** WHAT YOU NEED TO DO **
From the data below, copy each line that includes the word "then".

** RECORDED DATA **
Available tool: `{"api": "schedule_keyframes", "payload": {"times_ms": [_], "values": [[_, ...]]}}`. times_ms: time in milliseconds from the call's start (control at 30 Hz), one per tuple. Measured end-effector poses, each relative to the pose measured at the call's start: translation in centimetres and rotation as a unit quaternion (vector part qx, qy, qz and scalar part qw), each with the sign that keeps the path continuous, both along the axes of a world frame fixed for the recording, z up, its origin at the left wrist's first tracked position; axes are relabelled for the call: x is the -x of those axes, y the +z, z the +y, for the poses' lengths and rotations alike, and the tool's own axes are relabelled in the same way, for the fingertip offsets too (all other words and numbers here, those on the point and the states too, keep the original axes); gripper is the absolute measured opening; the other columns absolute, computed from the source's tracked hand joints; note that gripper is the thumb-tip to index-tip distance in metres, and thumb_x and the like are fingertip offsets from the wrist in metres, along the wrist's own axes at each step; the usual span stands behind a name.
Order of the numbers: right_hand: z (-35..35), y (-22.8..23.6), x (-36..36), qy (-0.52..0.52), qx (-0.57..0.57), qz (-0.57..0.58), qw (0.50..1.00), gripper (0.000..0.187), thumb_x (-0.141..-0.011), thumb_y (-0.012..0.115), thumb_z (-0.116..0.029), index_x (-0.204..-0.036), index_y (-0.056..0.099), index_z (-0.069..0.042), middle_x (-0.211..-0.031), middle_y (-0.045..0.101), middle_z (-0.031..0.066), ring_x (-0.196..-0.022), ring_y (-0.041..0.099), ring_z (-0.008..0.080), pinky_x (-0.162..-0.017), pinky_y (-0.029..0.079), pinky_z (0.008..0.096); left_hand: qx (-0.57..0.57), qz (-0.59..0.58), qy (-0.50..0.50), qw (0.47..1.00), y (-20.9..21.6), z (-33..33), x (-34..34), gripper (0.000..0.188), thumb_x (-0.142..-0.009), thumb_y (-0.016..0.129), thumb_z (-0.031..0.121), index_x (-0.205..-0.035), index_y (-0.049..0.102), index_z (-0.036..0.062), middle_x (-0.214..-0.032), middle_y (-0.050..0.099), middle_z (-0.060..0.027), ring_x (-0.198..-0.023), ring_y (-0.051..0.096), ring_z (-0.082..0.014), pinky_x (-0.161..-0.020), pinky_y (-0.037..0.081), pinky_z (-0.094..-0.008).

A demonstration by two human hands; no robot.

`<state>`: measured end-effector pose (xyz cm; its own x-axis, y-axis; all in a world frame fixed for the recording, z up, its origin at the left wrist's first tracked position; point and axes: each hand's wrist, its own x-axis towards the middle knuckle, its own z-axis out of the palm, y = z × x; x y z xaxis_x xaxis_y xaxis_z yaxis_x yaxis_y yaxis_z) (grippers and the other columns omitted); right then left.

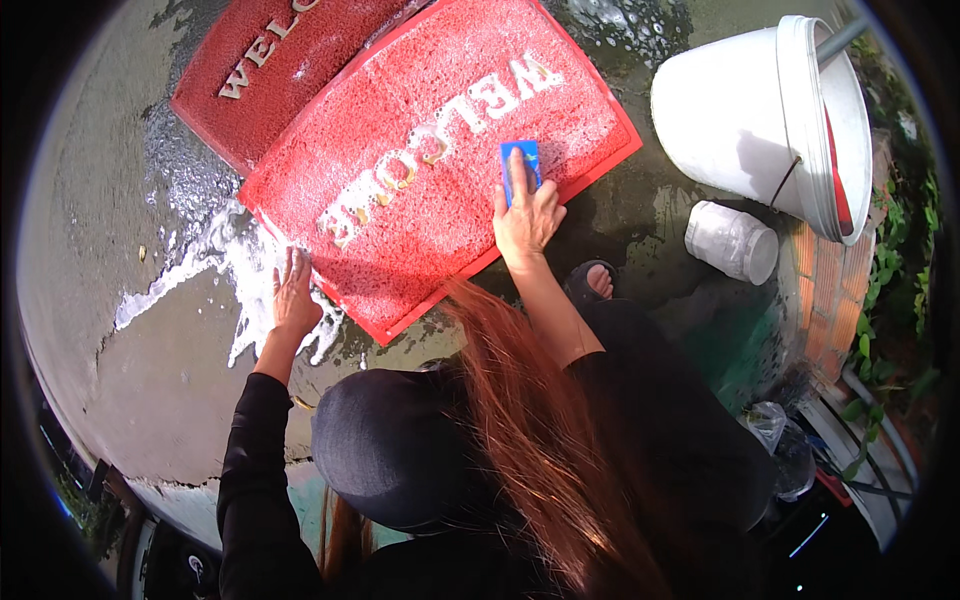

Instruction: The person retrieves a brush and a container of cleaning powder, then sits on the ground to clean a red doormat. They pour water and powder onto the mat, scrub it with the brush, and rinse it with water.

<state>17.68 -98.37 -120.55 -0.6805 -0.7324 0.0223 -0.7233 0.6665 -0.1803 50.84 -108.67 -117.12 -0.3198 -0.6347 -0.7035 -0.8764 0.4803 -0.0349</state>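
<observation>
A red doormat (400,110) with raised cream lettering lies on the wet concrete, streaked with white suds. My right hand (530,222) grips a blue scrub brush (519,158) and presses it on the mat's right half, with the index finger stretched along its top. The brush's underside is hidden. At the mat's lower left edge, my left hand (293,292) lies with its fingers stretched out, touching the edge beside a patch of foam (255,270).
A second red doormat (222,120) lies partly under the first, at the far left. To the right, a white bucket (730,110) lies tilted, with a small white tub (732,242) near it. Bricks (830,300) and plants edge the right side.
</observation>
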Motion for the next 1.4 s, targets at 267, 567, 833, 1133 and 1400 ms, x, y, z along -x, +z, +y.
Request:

** REPLY TO THE EXERCISE **
`<state>`: measured end-effector pose (xyz cm; its own x-axis, y-axis; all in a world frame fixed for the recording, z up, its origin at the left wrist's first tracked position; point and axes: each hand's wrist, its own x-axis towards the middle knuckle, its own z-axis out of the palm, y = z × x; x y z xaxis_x xaxis_y xaxis_z yaxis_x yaxis_y yaxis_z) (grippers and the other columns omitted); right then left.
Instruction: The person retrieves a brush and a container of cleaning powder, then sits on the ground to clean a red doormat. They pour water and powder onto the mat, scrub it with the brush, and rinse it with water.

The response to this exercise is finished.